» **ASSIGNED TASK**
Go through the data below and return each line where the string "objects" occurs.

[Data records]
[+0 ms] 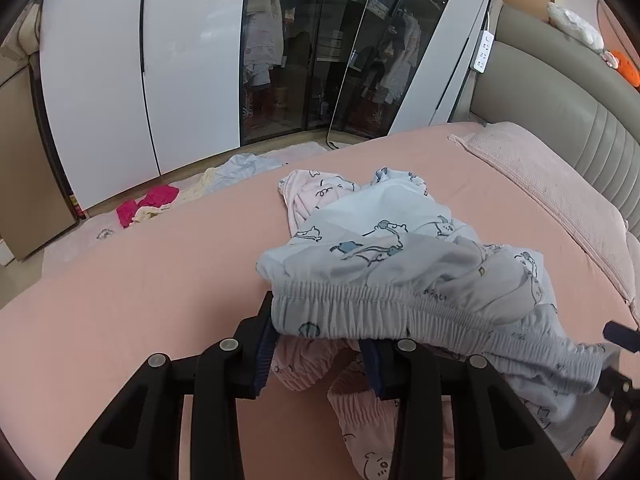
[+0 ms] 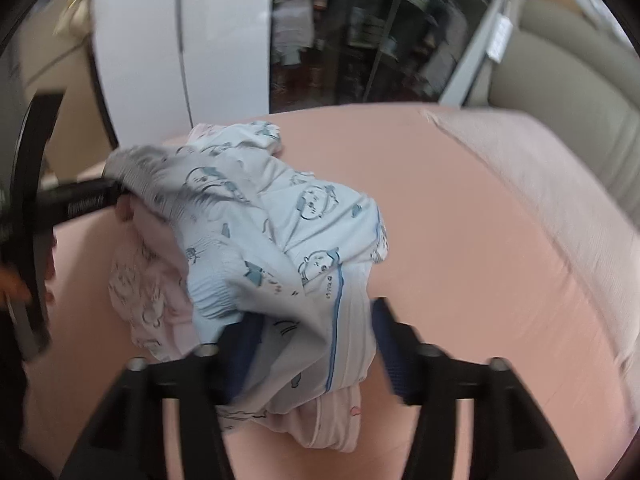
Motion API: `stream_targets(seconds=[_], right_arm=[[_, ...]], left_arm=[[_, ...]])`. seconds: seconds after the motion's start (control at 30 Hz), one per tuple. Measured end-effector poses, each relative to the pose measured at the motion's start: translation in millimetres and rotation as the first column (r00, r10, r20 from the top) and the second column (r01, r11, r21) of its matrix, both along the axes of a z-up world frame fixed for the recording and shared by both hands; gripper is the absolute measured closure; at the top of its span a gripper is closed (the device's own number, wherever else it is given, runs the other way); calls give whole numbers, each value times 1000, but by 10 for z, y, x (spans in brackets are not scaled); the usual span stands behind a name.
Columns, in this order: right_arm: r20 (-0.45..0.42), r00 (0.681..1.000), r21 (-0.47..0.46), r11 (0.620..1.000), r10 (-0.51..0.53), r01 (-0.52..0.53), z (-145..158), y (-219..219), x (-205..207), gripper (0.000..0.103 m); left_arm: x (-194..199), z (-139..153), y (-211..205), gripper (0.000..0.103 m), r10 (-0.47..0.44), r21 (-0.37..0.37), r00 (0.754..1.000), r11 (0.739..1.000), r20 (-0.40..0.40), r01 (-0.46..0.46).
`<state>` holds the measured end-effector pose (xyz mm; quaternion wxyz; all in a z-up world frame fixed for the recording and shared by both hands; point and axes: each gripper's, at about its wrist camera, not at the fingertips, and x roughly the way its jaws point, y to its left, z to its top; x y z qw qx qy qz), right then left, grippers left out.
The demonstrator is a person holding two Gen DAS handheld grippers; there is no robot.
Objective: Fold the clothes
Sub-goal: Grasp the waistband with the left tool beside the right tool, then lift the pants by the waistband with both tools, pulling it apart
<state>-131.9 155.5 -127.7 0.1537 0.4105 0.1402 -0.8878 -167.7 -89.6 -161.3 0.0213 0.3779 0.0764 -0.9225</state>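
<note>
Blue printed trousers (image 1: 400, 248) lie crumpled on the pink bed (image 1: 140, 280), over a pink garment (image 1: 304, 196). Left gripper (image 1: 320, 344): jaws partly closed about the elastic waistband; whether the pads press it cannot be told. Right gripper (image 2: 312, 340): jaws open, cloth loose between them. The fabric looks light, limp and unbreakable; the gathered waistband seems the firmest hold.

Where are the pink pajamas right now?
In both views the pink pajamas lie on the bed, mostly buried under the blue pajamas.
</note>
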Motion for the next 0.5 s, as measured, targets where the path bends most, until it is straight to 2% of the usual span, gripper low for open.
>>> stream_targets(seconds=[0.07,0.13,0.27,0.4,0.5], right_arm=[[-49,999,39,999,23,-21,2,-73,39,45],[-50,998,71,997,33,-29,-29,-153,10,45],[-97,992,200,978,81,-60,-116,-349,21,45],[-134,980,310,946,147,-99,-194,-523,72,45],[-161,961,402,905,223,-142,-257,-640,164,45]], left_arm=[[5,32,6,69,-3,6,1000,1000,-7,3],[11,66,14,69,-8,13,1000,1000,-13,9],[28,119,-12,69,-17,30,999,999,-32,17],[22,144,-74,69,-1,48,999,999,-40,3],[13,142,-98,69,5,49,999,999,-41,-3]])
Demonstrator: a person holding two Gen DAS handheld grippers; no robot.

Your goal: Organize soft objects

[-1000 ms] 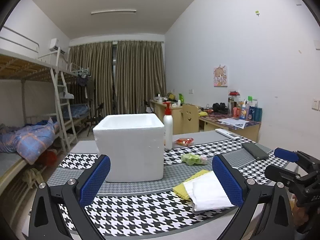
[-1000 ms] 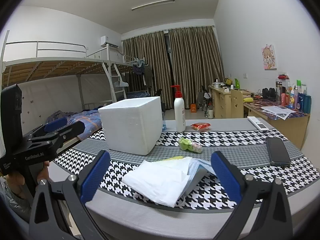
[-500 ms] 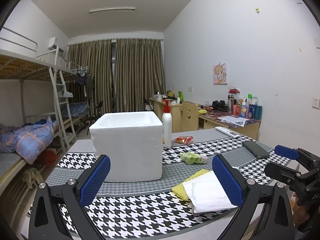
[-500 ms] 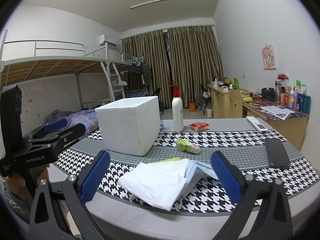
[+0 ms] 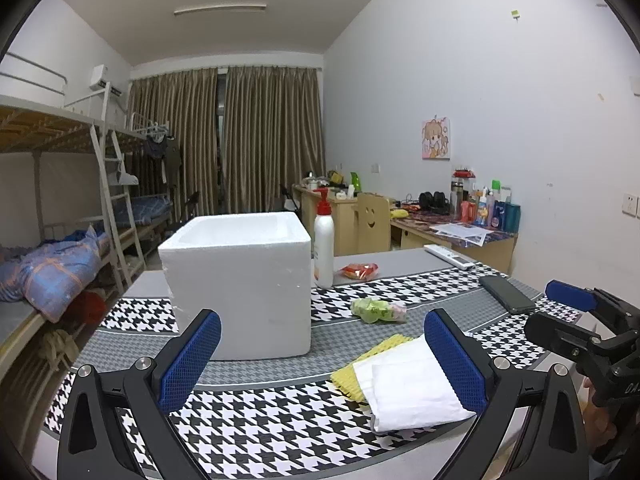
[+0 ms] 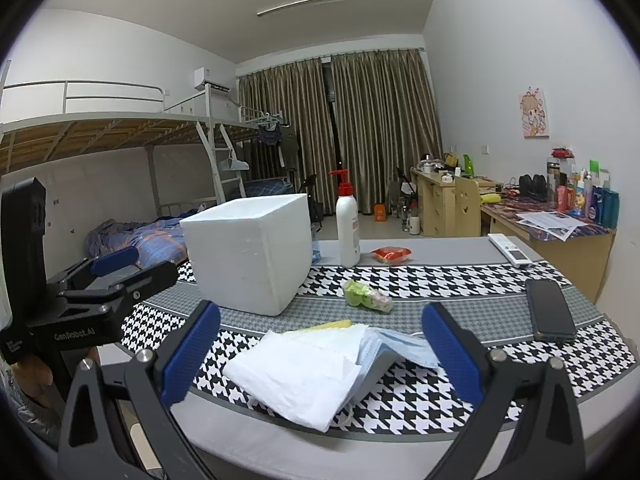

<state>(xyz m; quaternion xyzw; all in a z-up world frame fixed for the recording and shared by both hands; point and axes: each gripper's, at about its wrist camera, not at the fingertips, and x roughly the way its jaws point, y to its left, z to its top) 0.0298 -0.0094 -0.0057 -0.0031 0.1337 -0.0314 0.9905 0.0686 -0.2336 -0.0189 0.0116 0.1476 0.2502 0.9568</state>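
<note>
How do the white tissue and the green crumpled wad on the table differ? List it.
The white tissue lies flat and folded near the table's front edge, on top of a blue mask; the green wad is crumpled and lies alone farther back. The tissue looks much larger. Neither is held by a claw.

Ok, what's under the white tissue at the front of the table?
Under the white tissue lie a blue face mask and a yellow cloth, each poking out at an edge. How far they extend underneath, or whether anything else is there, is covered.
</note>
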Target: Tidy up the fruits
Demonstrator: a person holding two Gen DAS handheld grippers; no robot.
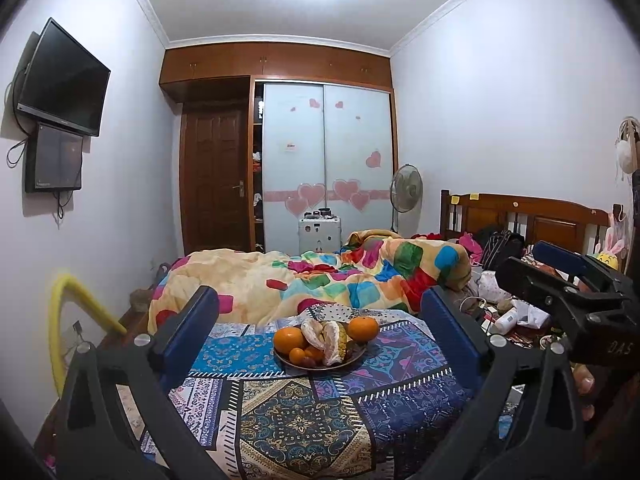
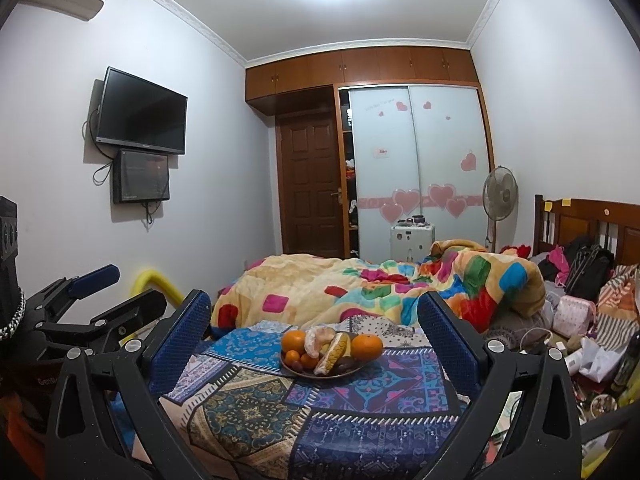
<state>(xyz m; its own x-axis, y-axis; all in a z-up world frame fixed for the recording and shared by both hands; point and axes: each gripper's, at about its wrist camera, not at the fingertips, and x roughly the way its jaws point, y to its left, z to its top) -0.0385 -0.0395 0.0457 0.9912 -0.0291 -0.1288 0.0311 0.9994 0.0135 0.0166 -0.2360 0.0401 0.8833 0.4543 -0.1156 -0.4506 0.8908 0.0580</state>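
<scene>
A brown plate (image 1: 294,363) of fruit sits on a patterned blue cloth (image 1: 304,412). It holds two large oranges (image 1: 290,340), small tangerines (image 1: 297,355), peeled pomelo pieces (image 1: 331,342) and a dark fruit. My left gripper (image 1: 320,328) is open and empty, held back from the plate, its blue pads either side of it. My right gripper (image 2: 316,330) is also open and empty, facing the same plate (image 2: 320,372) with oranges (image 2: 368,346). Each gripper shows in the other's view: the right one (image 1: 560,276), the left one (image 2: 96,284).
A colourful quilt (image 1: 340,280) is heaped on the bed behind the cloth. Clutter, bags and a white bottle (image 1: 506,320) lie to the right by the wooden headboard (image 1: 540,220). A yellow tube (image 1: 76,308) stands at left. A fan (image 1: 406,192) and wardrobe (image 1: 324,160) stand at the back.
</scene>
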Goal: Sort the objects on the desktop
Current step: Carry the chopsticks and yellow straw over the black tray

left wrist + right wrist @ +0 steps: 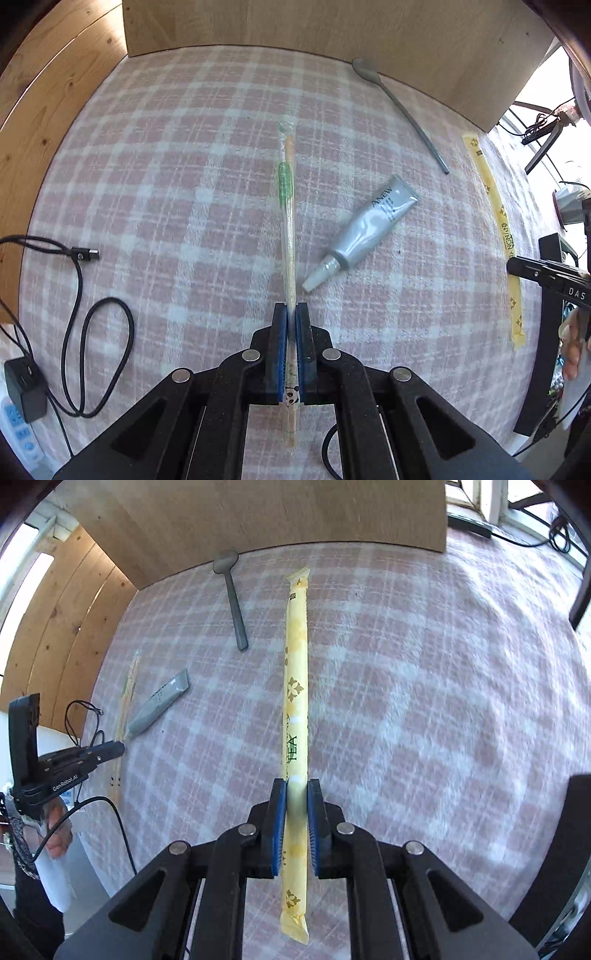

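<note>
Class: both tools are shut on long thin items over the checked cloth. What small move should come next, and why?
Probably carry both aside together: the left tool grips the wrapped chopsticks, the right tool the tea stick, so each grasp looks secure.

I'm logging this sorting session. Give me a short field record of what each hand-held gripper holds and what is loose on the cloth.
left hand-held gripper: shut on wrapped wooden chopsticks in clear sleeve
right hand-held gripper: shut on long yellow tea stick packet
loose on cloth: grey Anew cream tube; grey long-handled spoon
surface: pink and white checked tablecloth
backdrop: wooden board
other: black cable at the left edge
</note>
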The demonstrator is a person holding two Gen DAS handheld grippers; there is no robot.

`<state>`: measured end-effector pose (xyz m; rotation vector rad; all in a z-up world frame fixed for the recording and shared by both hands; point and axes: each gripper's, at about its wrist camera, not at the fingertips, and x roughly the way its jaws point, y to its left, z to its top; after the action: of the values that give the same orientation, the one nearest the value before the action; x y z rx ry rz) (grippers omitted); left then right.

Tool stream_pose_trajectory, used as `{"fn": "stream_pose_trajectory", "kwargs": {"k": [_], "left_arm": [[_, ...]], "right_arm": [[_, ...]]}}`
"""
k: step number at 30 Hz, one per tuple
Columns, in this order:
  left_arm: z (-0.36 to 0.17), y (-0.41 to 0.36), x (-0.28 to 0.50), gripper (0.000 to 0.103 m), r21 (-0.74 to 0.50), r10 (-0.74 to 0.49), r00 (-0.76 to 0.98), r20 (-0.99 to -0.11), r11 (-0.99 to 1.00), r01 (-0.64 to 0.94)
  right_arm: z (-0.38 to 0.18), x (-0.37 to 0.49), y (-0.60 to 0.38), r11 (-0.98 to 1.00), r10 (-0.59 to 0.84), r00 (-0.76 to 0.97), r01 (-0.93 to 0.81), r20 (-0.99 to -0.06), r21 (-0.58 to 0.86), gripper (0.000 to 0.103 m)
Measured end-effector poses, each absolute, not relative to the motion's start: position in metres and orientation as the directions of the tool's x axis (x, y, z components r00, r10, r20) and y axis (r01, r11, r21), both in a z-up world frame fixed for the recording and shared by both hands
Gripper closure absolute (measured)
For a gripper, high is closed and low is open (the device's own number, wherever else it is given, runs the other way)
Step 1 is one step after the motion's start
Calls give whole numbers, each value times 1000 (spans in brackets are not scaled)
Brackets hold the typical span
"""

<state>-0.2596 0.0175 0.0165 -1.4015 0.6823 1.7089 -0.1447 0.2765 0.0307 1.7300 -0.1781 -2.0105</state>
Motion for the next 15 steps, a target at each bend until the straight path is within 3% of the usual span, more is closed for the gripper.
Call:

» **REPLY TO THE EXERCISE**
Your goal: Organize soft objects
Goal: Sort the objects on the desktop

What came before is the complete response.